Lesions of the buccal mucosa involve a multitude of differing pathologies and surgical technique. The cheek plays an essential role in one’s perception of oneself as well as the physiologic process of chewing and speaking. Reconstruction of the majority of defects is adequately performed with local regional tissue transfer that allows for excellent cosmetic and matching with functional results. Occasionally, one will encounter a patient who has extensive surface area defect in a previously radiated field that is not amenable to local tissue movement so that free tissue transfer is required. Through-and-through tissue defects of the cheek and those involving composite tissues of the mandible or maxilla require free tissue transfer for reconstruction, and patients can oftentimes be rehabilitated with adequate cosmesis and function.

PEARLS

• The ultimate reconstruction of a buccal mucosal defect should offer enough tissue to reconstruct the defect, vascularized as well as innervated tissue, and rapid return of function, at the same time maintaining normal oral competence and minimal donor site morbidity.

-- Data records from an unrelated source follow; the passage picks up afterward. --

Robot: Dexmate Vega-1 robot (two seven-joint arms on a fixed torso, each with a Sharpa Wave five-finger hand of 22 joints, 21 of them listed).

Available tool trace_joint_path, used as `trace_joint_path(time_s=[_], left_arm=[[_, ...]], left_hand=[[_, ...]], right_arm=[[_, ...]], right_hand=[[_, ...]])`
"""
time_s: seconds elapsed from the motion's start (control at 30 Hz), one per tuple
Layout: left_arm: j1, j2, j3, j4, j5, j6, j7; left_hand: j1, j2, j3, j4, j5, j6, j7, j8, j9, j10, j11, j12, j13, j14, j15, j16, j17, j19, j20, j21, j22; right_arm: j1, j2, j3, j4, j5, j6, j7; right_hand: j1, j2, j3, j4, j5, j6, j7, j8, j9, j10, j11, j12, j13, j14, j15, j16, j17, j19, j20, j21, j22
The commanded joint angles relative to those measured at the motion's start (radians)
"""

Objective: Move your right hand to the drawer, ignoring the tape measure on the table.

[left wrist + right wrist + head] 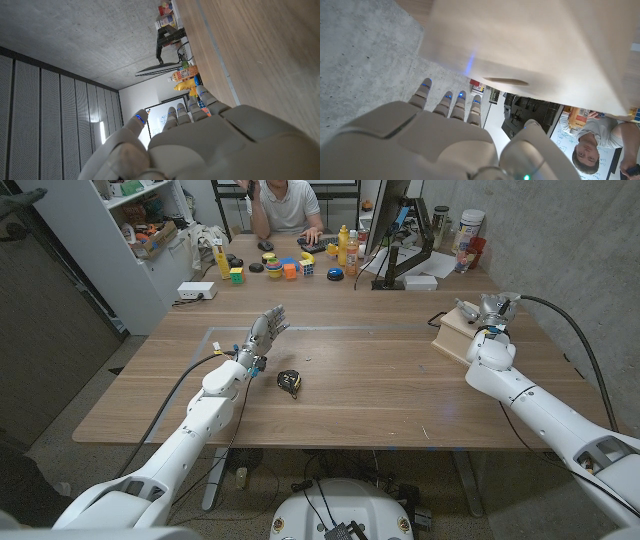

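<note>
- The right hand [492,310] is at the small light wooden drawer [458,337], which stands near the right edge of the table [400,395]. Its fingers [447,102] are straight, close together, and hold nothing.
- The left hand [265,332] is raised over the table's left part, fingers spread wide and holding nothing.
- The tape measure [289,382] lies on the table just beside the left wrist, well apart from the drawer.
- A person [287,205] sits behind the table.
</note>
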Motion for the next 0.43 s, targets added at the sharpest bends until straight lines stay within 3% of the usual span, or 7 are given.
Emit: trace_joint_path(time_s=[0.03, 0.43], left_arm=[[-0.004, -0.001, -0.005, 0.010, -0.002, -0.004, -0.005], [-0.021, -0.006, -0.005, 0.038, -0.003, -0.012, -0.018]], left_hand=[[-0.001, 0.073, 0.005, 0.000, 0.006, -0.004, -0.001, 0.004, 0.005, -0.002, -0.008, 0.004, 0.003, -0.008, -0.026, 0.001, 0.004, 0.008, -0.047, -0.004, 0.005], [-0.001, 0.073, 0.005, 0.000, 0.006, -0.005, 0.000, 0.004, 0.005, -0.001, -0.008, 0.004, 0.003, -0.008, -0.025, 0.001, 0.004, 0.009, -0.047, -0.008, 0.006]], right_arm=[[0.013, -0.003, -0.018, 0.007, 0.023, 0.000, -0.010], [0.025, -0.001, -0.028, 0.021, 0.034, -0.001, -0.016]], right_hand=[[-0.005, 0.001, -0.007, -0.001, 0.004, -0.001, 0.001, -0.004, 0.001, -0.003, 0.003, -0.001, 0.004, 0.000, 0.005, -0.004, 0.001, 0.003, 0.005, -0.006, 0.002], [0.000, 0.005, -0.010, 0.000, 0.007, -0.003, 0.002, -0.003, 0.001, -0.001, 0.005, 0.000, 0.004, 0.000, 0.005, -0.004, 0.001, 0.005, 0.005, -0.013, 0.002]])
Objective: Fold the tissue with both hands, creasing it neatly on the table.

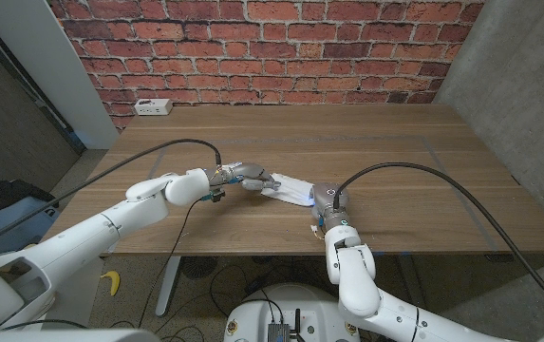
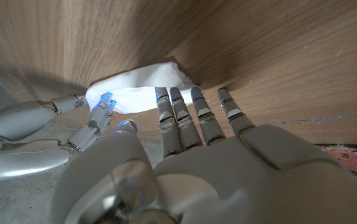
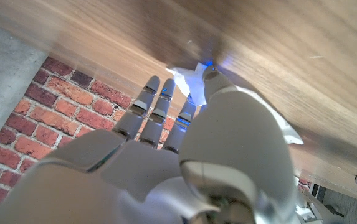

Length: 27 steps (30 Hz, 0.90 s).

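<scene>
- Table (image 1: 404, 142) of dark wood is serving as the working surface and as landmark for all positions below; a brick wall (image 1: 272, 43) is standing behind its far edge.
- Left hand (image 1: 245, 176) is reaching in over the table's near-middle, its fingers (image 2: 177, 115) extending side by side onto the tissue's near-left end. Judgement: it is pinning or pressing that end rather than lifting it. Whether any layer is being pinched cannot be told.
- Right hand (image 1: 326, 198) is sitting over the table nearer the front edge, at the tissue's opposite end, fingers (image 3: 156, 109) running straight toward the white edge. A grip cannot be confirmed; the thumb side is hiding the contact.
- Tissue (image 1: 286, 187) is lying on the table between the two hands, already bunched or partly doubled, slightly rumpled. Judgement: one hand at each end is allowing the fold to be flattened into a crease.
- Power strip (image 1: 152, 106) is resting at the table's far-left corner, well apart from the work.
</scene>
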Motion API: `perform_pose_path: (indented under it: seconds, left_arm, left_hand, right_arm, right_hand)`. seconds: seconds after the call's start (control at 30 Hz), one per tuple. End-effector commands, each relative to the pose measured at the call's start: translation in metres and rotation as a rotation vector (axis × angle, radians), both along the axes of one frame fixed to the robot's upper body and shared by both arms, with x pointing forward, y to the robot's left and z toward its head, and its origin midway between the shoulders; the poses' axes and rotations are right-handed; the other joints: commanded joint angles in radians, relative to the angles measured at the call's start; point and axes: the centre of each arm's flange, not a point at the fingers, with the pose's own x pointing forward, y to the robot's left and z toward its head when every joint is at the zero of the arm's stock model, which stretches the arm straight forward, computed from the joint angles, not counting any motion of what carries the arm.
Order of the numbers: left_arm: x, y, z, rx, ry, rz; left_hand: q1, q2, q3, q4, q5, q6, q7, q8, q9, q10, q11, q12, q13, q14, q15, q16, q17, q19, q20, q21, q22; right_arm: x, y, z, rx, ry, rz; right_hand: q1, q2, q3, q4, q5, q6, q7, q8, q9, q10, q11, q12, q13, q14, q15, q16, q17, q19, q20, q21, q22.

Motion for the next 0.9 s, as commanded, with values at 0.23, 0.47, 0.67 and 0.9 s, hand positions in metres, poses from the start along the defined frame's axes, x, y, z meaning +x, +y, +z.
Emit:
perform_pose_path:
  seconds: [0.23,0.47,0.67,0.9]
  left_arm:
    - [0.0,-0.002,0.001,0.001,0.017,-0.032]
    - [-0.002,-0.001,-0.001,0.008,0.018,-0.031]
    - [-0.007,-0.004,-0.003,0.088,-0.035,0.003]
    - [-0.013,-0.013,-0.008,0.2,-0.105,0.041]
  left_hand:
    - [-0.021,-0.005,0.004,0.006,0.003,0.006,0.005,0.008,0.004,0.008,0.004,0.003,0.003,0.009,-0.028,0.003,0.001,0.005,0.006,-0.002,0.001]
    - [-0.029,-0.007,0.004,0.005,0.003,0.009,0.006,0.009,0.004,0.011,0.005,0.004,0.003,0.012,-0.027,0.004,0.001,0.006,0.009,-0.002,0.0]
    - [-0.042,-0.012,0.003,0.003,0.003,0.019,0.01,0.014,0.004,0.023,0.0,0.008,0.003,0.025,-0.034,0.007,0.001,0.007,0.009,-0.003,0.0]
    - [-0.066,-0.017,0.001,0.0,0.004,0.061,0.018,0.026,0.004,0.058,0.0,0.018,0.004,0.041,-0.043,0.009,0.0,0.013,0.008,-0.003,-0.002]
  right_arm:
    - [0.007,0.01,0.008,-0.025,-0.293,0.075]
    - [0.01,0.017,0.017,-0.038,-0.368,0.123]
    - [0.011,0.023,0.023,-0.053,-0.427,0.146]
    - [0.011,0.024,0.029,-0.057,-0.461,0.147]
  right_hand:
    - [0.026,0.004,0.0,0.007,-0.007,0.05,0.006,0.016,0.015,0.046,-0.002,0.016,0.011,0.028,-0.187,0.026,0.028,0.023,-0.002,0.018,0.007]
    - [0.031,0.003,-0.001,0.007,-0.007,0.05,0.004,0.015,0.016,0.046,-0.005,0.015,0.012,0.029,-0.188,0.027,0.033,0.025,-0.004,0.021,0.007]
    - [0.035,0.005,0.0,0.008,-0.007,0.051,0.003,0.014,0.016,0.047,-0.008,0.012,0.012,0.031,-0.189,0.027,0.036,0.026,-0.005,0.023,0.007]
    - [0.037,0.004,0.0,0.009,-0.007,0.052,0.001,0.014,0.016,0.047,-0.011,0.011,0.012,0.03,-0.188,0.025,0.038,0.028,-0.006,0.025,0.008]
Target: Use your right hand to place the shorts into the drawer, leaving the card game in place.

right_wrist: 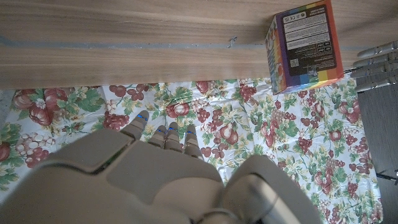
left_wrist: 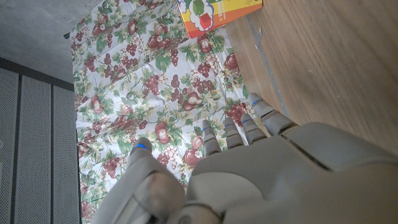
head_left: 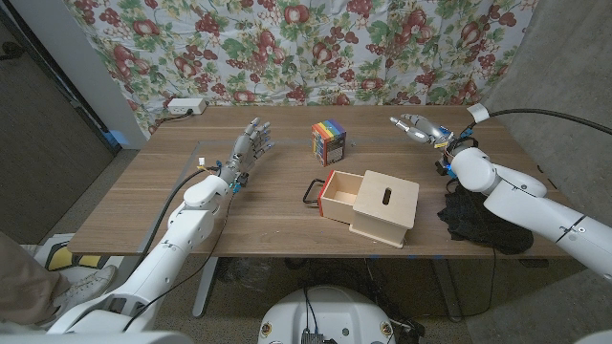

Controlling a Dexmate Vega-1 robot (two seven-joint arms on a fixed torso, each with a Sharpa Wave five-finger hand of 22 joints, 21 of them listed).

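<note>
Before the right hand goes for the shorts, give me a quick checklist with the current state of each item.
1. Right hand free: ok, it holds nothing, fingers apart, raised over the table's far right.
2. Shorts reachable: ok, the dark heap lies at the table's right edge, partly under the right forearm.
3. Drawer open: ok, it is pulled out of the wooden box toward the left, handle outward.
4. Drawer empty: cannot tell, its inside is barely visible.
5. Card game clear of the path: ok, it stands behind the box, apart from it.
6. Left hand out of the way: ok, it is open, well left of the box.
</note>
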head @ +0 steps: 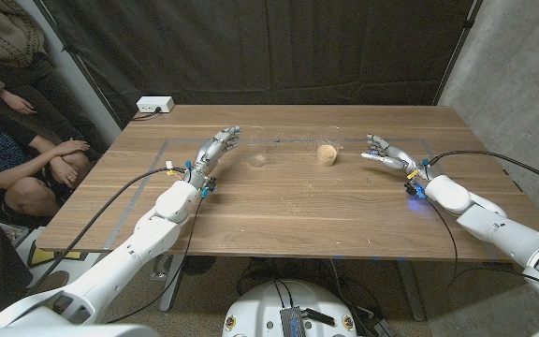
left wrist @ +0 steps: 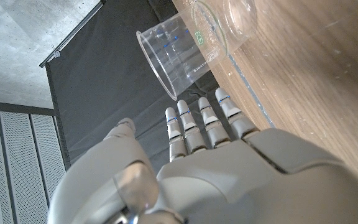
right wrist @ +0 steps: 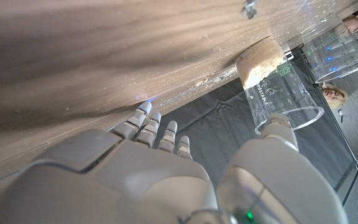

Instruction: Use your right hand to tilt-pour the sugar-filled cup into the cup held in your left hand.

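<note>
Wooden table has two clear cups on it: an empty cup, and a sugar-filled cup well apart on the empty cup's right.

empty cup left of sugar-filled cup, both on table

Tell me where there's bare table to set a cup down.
Bare wood runs along the near edge between the left hand and right hand, and across the far edge behind the empty cup and sugar cup. It is tight between each hand and its cup. A white box takes the far left corner.
</note>
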You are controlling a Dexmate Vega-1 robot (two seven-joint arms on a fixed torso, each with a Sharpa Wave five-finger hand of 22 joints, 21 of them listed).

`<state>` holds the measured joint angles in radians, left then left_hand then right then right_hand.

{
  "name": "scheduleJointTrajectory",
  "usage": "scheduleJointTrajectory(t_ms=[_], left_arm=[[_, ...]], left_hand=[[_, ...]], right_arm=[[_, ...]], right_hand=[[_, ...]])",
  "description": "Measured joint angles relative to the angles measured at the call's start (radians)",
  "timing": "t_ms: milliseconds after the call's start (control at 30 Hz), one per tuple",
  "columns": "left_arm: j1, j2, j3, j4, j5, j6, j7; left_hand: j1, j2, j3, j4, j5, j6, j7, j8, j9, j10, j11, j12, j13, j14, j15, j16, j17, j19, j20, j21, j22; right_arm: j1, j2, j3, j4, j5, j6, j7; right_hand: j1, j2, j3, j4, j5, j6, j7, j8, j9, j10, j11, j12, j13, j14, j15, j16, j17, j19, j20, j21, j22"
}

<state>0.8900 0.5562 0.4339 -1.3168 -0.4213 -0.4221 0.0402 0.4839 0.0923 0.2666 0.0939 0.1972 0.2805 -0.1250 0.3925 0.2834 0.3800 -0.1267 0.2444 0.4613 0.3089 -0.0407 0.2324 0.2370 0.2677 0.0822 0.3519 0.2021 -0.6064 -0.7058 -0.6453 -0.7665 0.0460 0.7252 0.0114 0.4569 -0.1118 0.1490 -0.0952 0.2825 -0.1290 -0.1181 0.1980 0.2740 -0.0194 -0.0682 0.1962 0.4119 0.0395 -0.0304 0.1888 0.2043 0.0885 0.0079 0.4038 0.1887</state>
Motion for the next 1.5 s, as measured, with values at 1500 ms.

• Each reconstructive decision is based on the patient’s preoperative goals and function as well as his or her projected posttreatment function.

• Appropriate evaluation and planning of the reconstructive procedure must be performed prior to surgery.

• If only internal lining is required, primary closure, local rotational flaps, or thin pliable free flaps should be considered depending on the size of the defect.

• Larger composite resections and through-and-through defects will require free tissue transfer.

• Remember to reconstruct the inside dimensions as close to the original defect size whenever possible. But also consider that it is easier to debulk a large soft tissue flap than it is to take care of the complications (wound breakdown, fistulas, or stenosis) resulting in too little tissue to repair the defect.

• Postoperative radiation therapy is one of the most effective means of debulking a flap, so it is important to take into consideration the overall oncologic treatment of each patient.

• Patients with cancer of the head and neck require a multidisciplinary team to ensure not only proper treatment of their cancer but also their posttreatment function. Speech therapy, physical therapy, and dental care are all essential components of the overall care of these patients.

PITFALLS

• If the free flap is not of adequate size, trismus as a result of contracture may ensue.

• If the defect and reconstruction involve the parotid duct, it is important to marsupialize the duct to prevent parotitis.

INSTRUMENTS TO BE AVAILABLE

• Standard head and neck surgery set

SUGGESTED READING

Alvi A, Myers EN. Skin graft reconstruction of the composite resection defect. Head Neck 1996;18(6):538–543; discussion 543–544.

Chhetri DK, Rawnsley JD, Calcaterra TC. Carcinoma of the buccal mucosa. Otolaryngol Head Neck Surg 2000;123(5):566–571.

Ducci Y, Herford A. The use of a palatal Island flaps as an adjunct to microvascular free tissue transfer for reconstruction of complex oromandibular defects. Laryngoscope 2001;111:1666.

Deleyiannis FW, Dunklebarger J, Lee E, et al. Reconstruction of the marginal mandibulectomy defect: an update. Am J Otolaryngol 2007;28(6):363–366.

Girod D, Sykes K, Jorgensen J, et al. Acellular dermis compared to skin grafts in oral cavity reconstruction. Laryngoscope 2009;119:2141.